Cardinality Estimation Benchmark

September 22, 2021

Authors: Parimarjan Negi, Ryan Marcus, Andreas Kipf

In this blog post, we want to go over the motivations and applications of the Cardinality Estimation Benchmark (CEB), which was a part of the VLDB 2021 Flow-Loss paper.

There has been a lot of interest in using ML for cardinality estimation. The motivating application is often query optimization: when searching for the best execution plan, a query optimizer needs to estimate intermediate result sizes. In the most simplified setting, a better query plan may need to process smaller sized intermediate results, thereby utilizing fewer resources, and executing faster.

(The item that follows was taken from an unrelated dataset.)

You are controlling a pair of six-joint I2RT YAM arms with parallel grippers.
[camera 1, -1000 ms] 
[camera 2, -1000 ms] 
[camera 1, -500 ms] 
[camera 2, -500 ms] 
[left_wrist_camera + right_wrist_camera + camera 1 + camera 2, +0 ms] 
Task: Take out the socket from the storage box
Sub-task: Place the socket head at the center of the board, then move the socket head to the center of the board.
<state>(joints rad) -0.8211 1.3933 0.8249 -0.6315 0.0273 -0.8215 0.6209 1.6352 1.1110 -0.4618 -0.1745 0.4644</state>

Several approaches have shown that one can consistently outperform DBMS estimators, often by orders of magnitude in terms of average estimation accuracy. However, improving estimation accuracy may not necessarily improve an optimizer’s final query plan, as highlighted in the following simple example¹.

Plan Cost Intuition

In order to build large workloads to evaluate the impact of cardinality estimators, we introduce a novel programmatic templating scheme. We use it to generate over 15K challenging queries on two databases (IMDb and StackExchange). More crucially, we provide a clean API to evaluate cardinality estimations on all of a query’s subplans with respect to their impact on query plans.

Example

Consider query 1a66 from CEB-IMDb, shown below. A cardinality estimator provides the size estimate for each of its subplans (every connected subgraph of the join graph is a potential subplan we consider). CEB contains true cardinalities for all these subplans.

CEB query example

The subplan cardinality estimates can be fed into PostgreSQL, which gives us the best plan for these estimates. The cost of this plan using true cardinalities is the Postgres Plan Cost². Below, we visualize these plans when using the PostgreSQL cardinality estimates (left), which is almost 7x worse than using the true cardinalities (right).

CEB query plan example

Each node is a scan or join operator. The colorbar for the nodes goes from green to red, i.e., cheap operations to expensive operations. Thus, looking for the red nodes immediately shows us why the estimates messed up: PostgreSQL underestimated cardinalities of two key nodes (highlighted in the left figure), and thus, using a nested-loop join was a bad choice — since the true cardinalities of these nodes were large, and would therefore require a lot more processing. This is a common pattern of PostgreSQL cardinality underestimates resulting in bad plans. That being said, we also see examples in CEB where PostgreSQL gets a worse plan due to overestimates, or other subtler motifs.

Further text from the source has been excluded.